ASSIGNED TASK
Print the lines from the one containing "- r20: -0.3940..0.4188" through the end of the listing below, exactly as written. Any pictures stay out.

SUPPLIED DATA
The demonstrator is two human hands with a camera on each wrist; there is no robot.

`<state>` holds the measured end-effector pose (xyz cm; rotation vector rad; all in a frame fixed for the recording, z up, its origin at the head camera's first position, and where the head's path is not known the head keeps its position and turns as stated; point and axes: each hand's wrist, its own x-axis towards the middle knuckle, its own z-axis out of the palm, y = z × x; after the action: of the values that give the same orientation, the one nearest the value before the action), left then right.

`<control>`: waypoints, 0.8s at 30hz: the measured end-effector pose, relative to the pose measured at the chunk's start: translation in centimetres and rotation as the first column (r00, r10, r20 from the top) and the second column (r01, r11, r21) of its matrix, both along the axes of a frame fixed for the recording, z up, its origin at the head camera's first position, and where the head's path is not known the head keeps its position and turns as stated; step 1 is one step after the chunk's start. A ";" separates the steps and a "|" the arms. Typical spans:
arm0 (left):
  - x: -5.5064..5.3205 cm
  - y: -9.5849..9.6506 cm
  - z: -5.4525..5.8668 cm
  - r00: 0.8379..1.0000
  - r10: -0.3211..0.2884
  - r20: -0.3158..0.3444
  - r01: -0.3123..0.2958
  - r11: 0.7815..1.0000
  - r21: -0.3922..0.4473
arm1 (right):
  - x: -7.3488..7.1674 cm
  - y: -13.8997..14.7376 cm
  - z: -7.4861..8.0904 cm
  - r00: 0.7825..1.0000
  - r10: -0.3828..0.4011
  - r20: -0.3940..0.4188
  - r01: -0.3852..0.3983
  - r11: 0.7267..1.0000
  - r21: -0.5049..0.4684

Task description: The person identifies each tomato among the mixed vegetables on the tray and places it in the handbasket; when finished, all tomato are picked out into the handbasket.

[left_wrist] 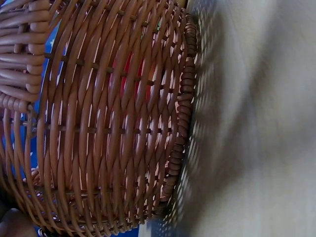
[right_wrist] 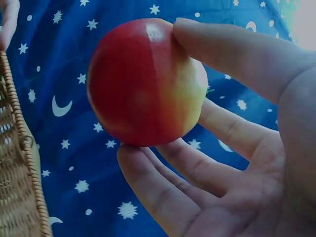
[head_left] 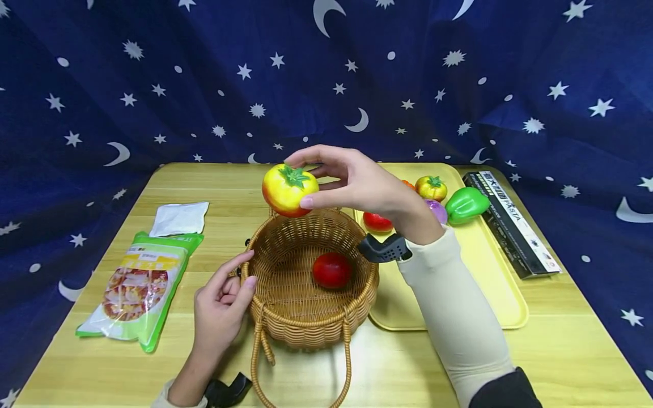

YOUR RESPONSE
  - r20: -0.3940..0.4188
  - r01: -0.3852..0.3983
  - r11: 0.7267..1.0000
  - r21: -0.5049..0.4684

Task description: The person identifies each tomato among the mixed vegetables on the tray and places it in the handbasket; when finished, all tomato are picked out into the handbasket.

[left_wrist] 
[right_wrist] 
[head_left] 

No more work remains on this exercise.